After crossing the above bridge I came upon two motorhomes. The first was dispatched with ease, but became like a staircase at this point, filled with blind crests, and discretion suggested that I should allow for someone coming the other way riding like an asshole, just like me. That meant I was behind that slothful Dutchman longer than I would have liked. Once I got around him my frustration was taken out on the throttle on a steep, narrow pass with big exposures. Woo-hoo! What could make it better? As I approached the summit, I found out. The remnants of wind from the prior day's tropical storm blow out were still howling at the top. When faced with a narrow, bumpy, fun road with a fierce crosswind, I did the only thing I could think of, and stayed on the gas, cackling maniacally in my helmet. :devil This was probably the greatest rush moment of the trip.

The road took me back down a 20% pitch off the summit and continued north until I got to Grantown-on-Spey and the fabled Whisky Trail. Cool stuff, but I had riding to do, so I continued without stopping.
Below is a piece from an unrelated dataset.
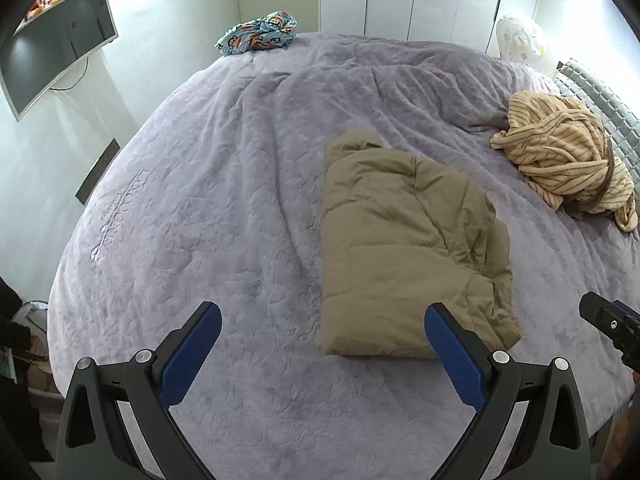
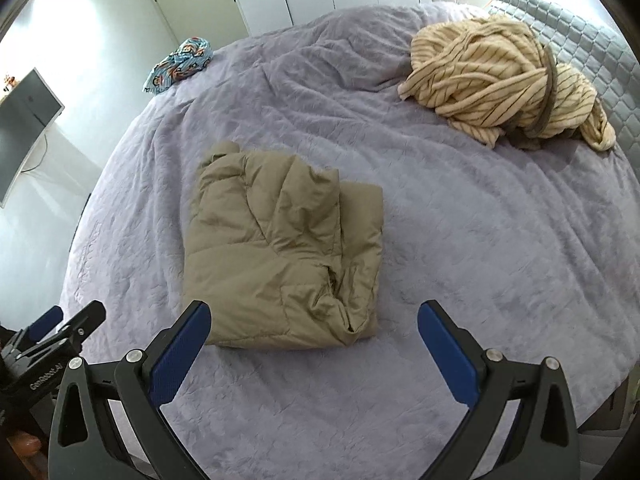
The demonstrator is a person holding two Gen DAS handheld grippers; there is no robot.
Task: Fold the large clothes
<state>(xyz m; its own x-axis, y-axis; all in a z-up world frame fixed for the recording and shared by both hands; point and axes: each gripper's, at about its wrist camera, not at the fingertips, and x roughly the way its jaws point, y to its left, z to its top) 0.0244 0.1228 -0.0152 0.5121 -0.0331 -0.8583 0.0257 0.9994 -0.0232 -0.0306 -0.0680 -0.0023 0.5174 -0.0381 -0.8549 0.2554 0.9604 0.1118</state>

This road dumped me eventually back into the dreaded A9 and traffic and wall to wall speed cameras. My crap map showed that I could continue north to Inverness, then come back south along Loch Ness to Fort Augustus. I figured, "Oh well", and continued. Just then I saw a sign that pointed left toward Fort Augustus along a B road that wasn't on my map. Singletrack road? Check. No traffic? Check. No speed cameras? Check. What's your vector, Victor? That'll be the B851, thank you. :teeth

Miles and miles and miles of singletrack led through remote-ish Scottish farm country, and then the road began to climb. :party At the summit there was a 360 degree view of surrounding lochs and peaks.

More later.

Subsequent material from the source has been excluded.